There were 613 households, of which 29.5% had children under the age of 18 living with them, 39.6% were married couples living together, 14.5% had a female householder with no husband present, 3.6% had a male householder with no wife present, and 42.3% were non-families. 37.7% of all households were made up of individuals, and 14.8% had someone living alone who was 65 years of age or older. The average household size was 2.31 and the average family size was 3.05.

The median age in the village was 41.1 years. 25.3% of residents were under the age of 18; 7.3% were between the ages of 18 and 24; 23.3% were from 25 to 44; 27.1% were from 45 to 64; and 17% were 65 years of age or older. The gender makeup of the village was 48.0% male and 52.0% female.

===2000 census===
As of the census of 2000, there were 1,549 people, 613 households, and 381 families living in the village. The population density was 1,328.3 PD/sqmi. There were 659 housing units at an average density of 565.1 /sqmi. The racial makeup of the village was 99.03% White, 0.45% Native American, 0.06% Asian, 0.19% from other races, and 0.26% from two or more races. Hispanic or Latino of any race were 0.26% of the population.

There were 613 households, out of which 31.5% had children under the age of 18 living with them, 47.3% were married couples living together, 10.8% had a female householder with no husband present, and 37.8% were non-families. 34.6% of all households were made up of individuals, and 18.9% had someone living alone who was 65 years of age or older. The average household size was 2.37 and the average family size was 3.05.

In the village, the population was spread out, with 25.7% under the age of 18, 6.8% from 18 to 24, 26.8% from 25 to 44, 19.6% from 45 to 64, and 21.1% who were 65 years of age or older. The median age was 39 years. For every 100 females there were 82.7 males. For every 100 females age 18 and over, there were 76.8 males.

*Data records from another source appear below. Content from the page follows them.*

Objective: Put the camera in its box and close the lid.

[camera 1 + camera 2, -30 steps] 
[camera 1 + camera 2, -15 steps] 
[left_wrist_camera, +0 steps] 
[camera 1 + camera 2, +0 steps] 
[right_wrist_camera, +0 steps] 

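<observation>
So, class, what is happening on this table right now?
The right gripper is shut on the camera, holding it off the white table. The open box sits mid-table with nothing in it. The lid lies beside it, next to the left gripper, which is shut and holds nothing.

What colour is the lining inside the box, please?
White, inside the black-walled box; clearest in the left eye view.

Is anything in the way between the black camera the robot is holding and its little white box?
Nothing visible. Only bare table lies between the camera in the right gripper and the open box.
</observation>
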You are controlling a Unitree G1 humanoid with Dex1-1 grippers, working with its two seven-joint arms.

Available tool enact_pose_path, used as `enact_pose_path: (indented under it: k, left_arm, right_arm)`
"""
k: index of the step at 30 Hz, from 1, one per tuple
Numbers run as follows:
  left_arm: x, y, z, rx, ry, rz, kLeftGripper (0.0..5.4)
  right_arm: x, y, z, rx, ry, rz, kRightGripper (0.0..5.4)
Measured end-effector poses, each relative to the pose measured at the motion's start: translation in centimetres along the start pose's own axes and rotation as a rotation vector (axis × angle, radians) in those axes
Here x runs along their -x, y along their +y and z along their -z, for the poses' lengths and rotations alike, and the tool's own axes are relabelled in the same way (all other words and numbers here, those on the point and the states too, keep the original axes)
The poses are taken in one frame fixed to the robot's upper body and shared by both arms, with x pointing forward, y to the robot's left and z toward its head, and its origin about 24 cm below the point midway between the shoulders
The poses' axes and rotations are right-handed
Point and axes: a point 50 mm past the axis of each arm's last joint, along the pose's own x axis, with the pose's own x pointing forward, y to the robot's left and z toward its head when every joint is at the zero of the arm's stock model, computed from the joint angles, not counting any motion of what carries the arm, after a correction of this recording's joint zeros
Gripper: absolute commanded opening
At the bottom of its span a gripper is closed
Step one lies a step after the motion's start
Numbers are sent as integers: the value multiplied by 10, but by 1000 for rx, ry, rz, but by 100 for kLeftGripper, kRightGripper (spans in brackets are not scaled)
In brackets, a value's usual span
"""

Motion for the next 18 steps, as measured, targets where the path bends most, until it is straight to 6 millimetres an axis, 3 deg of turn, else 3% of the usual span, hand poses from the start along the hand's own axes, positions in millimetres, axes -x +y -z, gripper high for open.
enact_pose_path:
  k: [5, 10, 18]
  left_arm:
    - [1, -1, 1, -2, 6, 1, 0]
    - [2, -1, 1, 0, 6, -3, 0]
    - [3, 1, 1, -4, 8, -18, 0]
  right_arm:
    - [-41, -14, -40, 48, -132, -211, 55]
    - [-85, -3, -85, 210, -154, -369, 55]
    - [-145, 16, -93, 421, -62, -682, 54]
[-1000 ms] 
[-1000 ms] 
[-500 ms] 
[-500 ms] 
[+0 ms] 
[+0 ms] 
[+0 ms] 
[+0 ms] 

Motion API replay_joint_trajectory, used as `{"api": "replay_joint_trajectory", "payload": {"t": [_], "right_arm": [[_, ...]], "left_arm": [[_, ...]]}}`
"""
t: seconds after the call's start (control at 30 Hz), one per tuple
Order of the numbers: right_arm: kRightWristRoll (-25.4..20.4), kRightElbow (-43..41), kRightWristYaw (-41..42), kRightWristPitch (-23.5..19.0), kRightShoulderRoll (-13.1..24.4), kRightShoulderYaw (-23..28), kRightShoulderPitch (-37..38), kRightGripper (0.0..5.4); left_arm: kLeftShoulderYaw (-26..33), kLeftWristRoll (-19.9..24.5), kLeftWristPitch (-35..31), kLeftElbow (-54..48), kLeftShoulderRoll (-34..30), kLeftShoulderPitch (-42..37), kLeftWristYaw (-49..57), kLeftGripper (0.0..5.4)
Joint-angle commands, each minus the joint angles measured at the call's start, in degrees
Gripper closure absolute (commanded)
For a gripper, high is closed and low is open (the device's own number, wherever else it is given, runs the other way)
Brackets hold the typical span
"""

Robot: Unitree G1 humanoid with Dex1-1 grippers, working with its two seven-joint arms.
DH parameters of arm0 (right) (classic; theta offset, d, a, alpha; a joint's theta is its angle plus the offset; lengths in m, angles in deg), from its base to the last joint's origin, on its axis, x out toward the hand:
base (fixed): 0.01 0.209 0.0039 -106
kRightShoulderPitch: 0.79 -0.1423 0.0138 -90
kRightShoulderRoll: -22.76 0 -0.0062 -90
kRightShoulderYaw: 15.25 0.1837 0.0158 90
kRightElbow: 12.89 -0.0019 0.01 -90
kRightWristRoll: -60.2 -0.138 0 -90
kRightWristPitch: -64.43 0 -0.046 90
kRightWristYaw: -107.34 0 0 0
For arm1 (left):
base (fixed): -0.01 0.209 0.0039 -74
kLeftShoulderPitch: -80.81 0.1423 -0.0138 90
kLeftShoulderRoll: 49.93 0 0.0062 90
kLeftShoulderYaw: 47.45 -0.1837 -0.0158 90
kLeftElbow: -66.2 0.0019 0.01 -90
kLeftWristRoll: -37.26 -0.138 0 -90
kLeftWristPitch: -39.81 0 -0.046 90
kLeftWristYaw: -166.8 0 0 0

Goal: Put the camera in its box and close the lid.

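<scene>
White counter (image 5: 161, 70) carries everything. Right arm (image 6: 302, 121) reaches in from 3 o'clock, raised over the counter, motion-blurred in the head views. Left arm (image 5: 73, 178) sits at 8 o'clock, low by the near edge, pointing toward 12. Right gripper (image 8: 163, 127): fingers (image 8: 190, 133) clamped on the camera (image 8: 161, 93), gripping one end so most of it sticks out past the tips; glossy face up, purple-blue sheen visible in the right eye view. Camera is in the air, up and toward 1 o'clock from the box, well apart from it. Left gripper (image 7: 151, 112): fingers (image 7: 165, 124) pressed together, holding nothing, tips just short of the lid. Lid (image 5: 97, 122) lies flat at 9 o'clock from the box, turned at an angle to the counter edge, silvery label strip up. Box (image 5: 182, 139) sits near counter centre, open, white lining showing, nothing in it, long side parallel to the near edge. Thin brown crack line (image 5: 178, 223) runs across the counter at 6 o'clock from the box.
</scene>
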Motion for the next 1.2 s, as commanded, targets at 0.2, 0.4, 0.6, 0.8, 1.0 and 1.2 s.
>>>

The median income for a household in the village was $29,844, and the median income for a family was $39,231. Males had a median income of $30,994 versus $21,364 for females. The per capita income for the village was $14,209. About 6.4% of families and 12.8% of the population were below the poverty line, including 8.7% of those under age 18 and 20.0% of those age 65 or over.

==Education==
Somerset is served by the Northern Local School District, which operates Somerset Elementary School in the village. Sheridan High School is located west of the village on State Route 13.

Holy Trinity Catholic School is located in Somerset.

Somerset has a public library, a branch of the Perry County District Library.

==Notable people==
- William E. Birkhimer - Medal of Honor recipient during the Philippine Rebellion
- Jacob S. Bugh - Wisconsin State Assemblyman
- William A. Bugh - Wisconsin lawyer and Wisconsin State Assemblyman
- Tammie Green - professional golfer inducted into the Ohio Golf Hall of Fame
- Thomas Hood - Wisconsin state senator and jurist
- Philip Sheridan - Union general in the American Civil War.